China has both rising income inequality and an increasingly uneven distribution of income across localities. Poverty is still predominant in rural areas; a major concern since the rural population comprises over 50% of the population. Mounting medical bills are a major concern. If China is to maintain its goal of sustainable economic growth, the government must protect the rural population from debilitating medical bills and debt.
Increased bills are partially the result of the on-going epidemiological transition toward chronic diseases of an aging, industrialized society. However, the endemic infectious diseases that historically affected the poor are still present in rural areas. Neglected illnesses such as Schistosomiasis, dysentery, dengue fever, and respiratory problems continue to challenge public health practitioners.
With coordinated, preventative measures, these neglected diseases can be controlled. However, health experts including Dr. Zhang Kaining, executive director of the Yunnan Health and Development Association, point out that the new rural medical insurance plan does not sufficiently emphasize prevention over treatment and, consequently misses the vital connection between basic preventative health measures, such as nutrition education, clean water provision, and improved rural sanitation.
As I have previously written, the installation of biogas toilets is one promising method of improving rural sanitation. An estimated 330 million people in rural China do not have access to clean water. Mortality rates from liver and stomach cancer due to polluted water are well above the world average. The World Bank estimates that the economic cost of disease associated with the incidence of diarrhea and cancer due to poor water is RMB 66.2 billion a year in rural China. But, because biogas projects are often primarily funded by rural energy and forestry bureaus, the focus of most projects is energy conservation, rather than health.
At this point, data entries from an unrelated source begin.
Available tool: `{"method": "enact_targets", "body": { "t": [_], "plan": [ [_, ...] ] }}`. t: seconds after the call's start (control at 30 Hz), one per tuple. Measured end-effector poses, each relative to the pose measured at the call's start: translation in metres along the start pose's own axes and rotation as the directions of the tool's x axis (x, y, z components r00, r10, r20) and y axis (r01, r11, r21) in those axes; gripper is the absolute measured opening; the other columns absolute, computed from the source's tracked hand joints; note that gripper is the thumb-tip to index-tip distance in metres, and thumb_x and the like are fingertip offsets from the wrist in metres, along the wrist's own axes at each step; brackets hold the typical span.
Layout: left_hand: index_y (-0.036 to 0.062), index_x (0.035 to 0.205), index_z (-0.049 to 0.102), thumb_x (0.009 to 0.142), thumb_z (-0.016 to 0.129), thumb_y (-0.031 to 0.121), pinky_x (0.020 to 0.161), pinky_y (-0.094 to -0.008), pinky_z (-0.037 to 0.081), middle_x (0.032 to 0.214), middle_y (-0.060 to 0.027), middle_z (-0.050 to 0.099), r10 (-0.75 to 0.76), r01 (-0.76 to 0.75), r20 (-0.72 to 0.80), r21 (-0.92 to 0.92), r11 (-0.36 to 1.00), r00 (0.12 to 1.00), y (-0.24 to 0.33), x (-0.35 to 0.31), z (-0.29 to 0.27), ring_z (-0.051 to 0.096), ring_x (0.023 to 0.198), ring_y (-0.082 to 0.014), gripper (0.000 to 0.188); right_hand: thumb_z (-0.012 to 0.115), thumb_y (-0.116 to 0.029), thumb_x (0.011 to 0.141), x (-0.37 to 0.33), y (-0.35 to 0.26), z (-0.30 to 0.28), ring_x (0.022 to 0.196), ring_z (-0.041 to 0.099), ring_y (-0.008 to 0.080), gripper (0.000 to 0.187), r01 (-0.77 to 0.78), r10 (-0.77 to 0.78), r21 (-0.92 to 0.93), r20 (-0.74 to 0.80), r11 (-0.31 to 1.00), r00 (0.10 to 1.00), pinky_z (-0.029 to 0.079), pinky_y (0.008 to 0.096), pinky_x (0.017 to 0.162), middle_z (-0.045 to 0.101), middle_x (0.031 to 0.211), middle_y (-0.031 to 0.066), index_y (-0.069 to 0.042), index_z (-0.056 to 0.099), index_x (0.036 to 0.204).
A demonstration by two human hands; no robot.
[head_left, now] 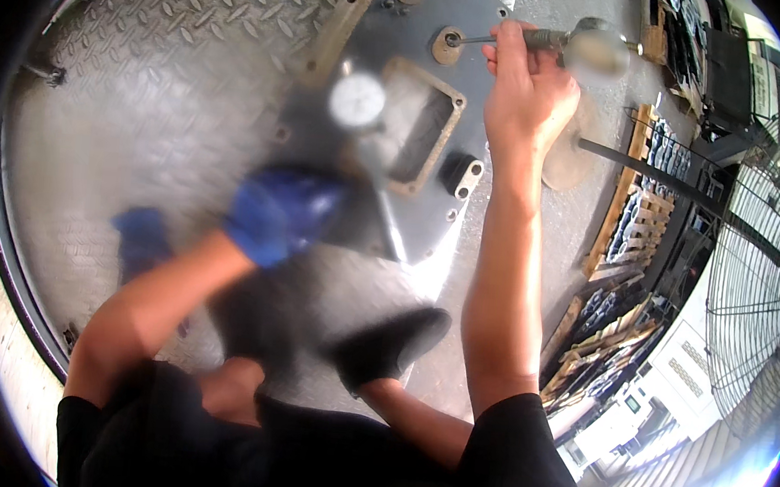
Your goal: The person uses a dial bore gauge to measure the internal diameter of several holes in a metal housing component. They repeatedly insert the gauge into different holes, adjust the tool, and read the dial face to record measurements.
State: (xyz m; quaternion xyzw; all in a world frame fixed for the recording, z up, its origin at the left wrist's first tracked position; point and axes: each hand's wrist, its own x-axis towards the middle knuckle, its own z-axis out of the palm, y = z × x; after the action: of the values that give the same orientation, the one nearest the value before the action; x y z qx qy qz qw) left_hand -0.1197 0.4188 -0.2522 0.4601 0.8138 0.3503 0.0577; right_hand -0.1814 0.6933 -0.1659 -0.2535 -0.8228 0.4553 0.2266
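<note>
My bare right hand [532, 90] grips the dark handle of a bore gauge [542, 39]. The thin rod of this gauge reaches into a round bossed hole near the far end of a grey metal casting [428, 219], and its round dial sits beyond my fingers to the right. My left hand [282, 215], in a blue glove, is smeared by motion over the casting's near left edge. Close to it is a second dial gauge [357, 101] with a white face, also blurred, its metal stem slanting across the plate. Whether my left fingers touch anything cannot be made out.
The casting has a rectangular opening [431, 132] and a small dark block [461, 176]. Under it is diamond-plate flooring [216, 10]. A blue glove-like item [142, 233] lies left. Wooden pallets with metal parts [639, 217] and a large wire-guarded fan [761, 300] stand right.
</note>
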Motion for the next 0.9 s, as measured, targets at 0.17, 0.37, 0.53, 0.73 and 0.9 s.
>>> {"method": "enact_targets", "body": {
  "t": [0.17,0.37,0.53,0.73,0.9],
  "plan": [
    [0.0111,0.116,0.075,0.086,0.074,0.015,0.062,-0.0447,0.056,0.086,-0.0098,0.073,0.006,-0.006,-0.007,-0.013,1.000,1.000,0.003,0.007,-0.005,0.070,0.071,-0.0326,0.031,0.071,-0.024,0.098,0.004,0.000,0.000,0.075,0.071,0.0138,0.029,-0.019,0.019,-0.023,0.003,1.000,1.000,0.055,0.0308,0.072,0.075,0.079,0.0082,0.004,0.075,0.098],
    [0.0110,0.116,0.075,0.086,0.074,0.015,0.062,-0.0446,0.056,0.085,-0.0094,0.072,0.010,-0.010,-0.017,-0.005,1.000,1.000,0.002,0.004,-0.003,0.070,0.071,-0.0319,0.031,0.072,-0.024,0.099,-0.003,0.000,-0.002,0.073,0.067,0.0113,0.028,-0.023,0.023,0.014,0.002,1.000,1.000,0.053,0.0292,0.072,0.073,0.076,0.0065,0.004,0.074,0.098],
    [0.0105,0.116,0.075,0.085,0.075,0.015,0.062,-0.0443,0.056,0.084,-0.0095,0.072,0.005,-0.005,-0.023,-0.024,1.000,1.000,0.003,0.005,-0.003,0.069,0.070,-0.0315,0.031,0.072,-0.023,0.099,-0.013,0.000,-0.003,0.072,0.064,0.0101,0.027,-0.013,0.013,-0.001,-0.014,1.000,1.000,0.051,0.0280,0.070,0.072,0.076,0.0050,0.003,0.073,0.098],
    [0.0112,0.116,0.075,0.084,0.076,0.016,0.062,-0.0440,0.056,0.084,-0.0091,0.071,0.027,-0.028,-0.033,-0.020,0.999,0.999,0.002,0.005,-0.004,0.069,0.070,-0.0310,0.032,0.072,-0.023,0.099,-0.004,-0.001,-0.002,0.074,0.065,0.0099,0.026,-0.010,0.010,0.003,0.004,1.000,1.000,0.052,0.0286,0.071,0.073,0.077,0.0054,0.003,0.073,0.099],
    [0.0120,0.118,0.075,0.085,0.076,0.016,0.062,-0.0434,0.056,0.084,-0.0088,0.071,0.012,-0.012,-0.008,0.002,1.000,1.000,-0.001,0.001,0.000,0.069,0.070,-0.0305,0.033,0.072,-0.023,0.099,-0.002,-0.002,-0.002,0.074,0.065,0.0091,0.025,-0.026,0.027,-0.007,0.007,1.000,1.000,0.051,0.0278,0.071,0.073,0.079,0.0040,0.003,0.074,0.100]
  ]
}}
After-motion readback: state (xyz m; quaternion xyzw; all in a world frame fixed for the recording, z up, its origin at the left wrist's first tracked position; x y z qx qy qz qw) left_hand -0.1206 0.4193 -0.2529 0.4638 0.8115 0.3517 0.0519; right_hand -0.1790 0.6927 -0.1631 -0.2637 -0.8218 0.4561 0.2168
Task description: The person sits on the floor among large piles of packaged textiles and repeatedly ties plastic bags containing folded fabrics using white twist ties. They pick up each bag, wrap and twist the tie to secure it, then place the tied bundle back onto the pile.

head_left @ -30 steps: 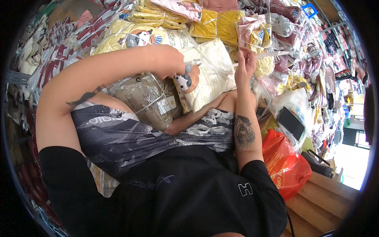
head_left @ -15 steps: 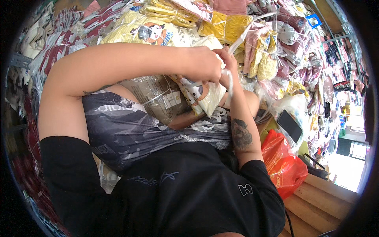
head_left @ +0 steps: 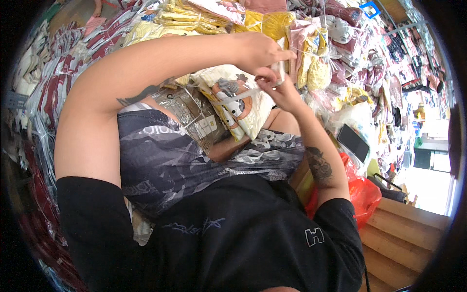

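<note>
Both hands meet at one white plastic strap (head_left: 243,93) crossing a cream cartoon-print bundle (head_left: 238,104) held against the chest. Left hand (head_left: 262,51) and right hand (head_left: 278,90) pinch it closed (grip near the bundle seems best, keeping tension even).

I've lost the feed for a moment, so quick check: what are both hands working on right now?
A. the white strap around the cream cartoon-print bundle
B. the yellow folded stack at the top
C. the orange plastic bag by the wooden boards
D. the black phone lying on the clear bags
A: the left hand and right hand meet at the white strap, which runs across the cream cartoon-print bundle; both pinch it.
</note>
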Tool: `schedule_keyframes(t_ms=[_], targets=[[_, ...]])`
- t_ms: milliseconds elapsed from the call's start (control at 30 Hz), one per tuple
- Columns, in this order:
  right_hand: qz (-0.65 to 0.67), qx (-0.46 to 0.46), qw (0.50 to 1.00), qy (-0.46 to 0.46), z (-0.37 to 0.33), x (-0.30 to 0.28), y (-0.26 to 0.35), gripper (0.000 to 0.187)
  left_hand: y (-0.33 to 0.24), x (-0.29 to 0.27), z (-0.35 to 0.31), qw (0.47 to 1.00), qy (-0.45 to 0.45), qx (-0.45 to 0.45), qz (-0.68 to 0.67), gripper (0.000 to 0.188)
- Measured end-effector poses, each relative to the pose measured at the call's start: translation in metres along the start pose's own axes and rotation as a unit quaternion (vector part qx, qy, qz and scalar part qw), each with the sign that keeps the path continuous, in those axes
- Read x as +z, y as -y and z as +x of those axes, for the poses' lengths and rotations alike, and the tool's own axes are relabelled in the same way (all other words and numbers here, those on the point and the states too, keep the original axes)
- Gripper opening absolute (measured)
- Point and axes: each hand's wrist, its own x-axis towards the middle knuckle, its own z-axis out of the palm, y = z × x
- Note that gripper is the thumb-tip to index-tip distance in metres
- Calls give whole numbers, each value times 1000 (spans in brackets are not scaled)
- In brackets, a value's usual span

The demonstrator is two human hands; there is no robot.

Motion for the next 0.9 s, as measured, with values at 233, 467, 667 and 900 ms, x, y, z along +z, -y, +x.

Eliminating the burden of water-related illness would have a lasting preventative health effect on the rural poor who are already shouldering skyrocketing healthcare costs. The eradication of water-borne diseases requires acknowledging the interplay between equitable access to health services and the distribution of water and sanitation infrastructure. I am inspired by the words of India’s first prime minster, Jawaharlal Nehru, who once said, “A country in which every citizen has access to a clean toilet is one that has reached the pinnacle of progress”. Therefore, if clean water and toilets are a measure of whether a nation is able to meet the most basic needs of its populace, then sound economic policies should take stock of the diffusion of latrines and potable water sources.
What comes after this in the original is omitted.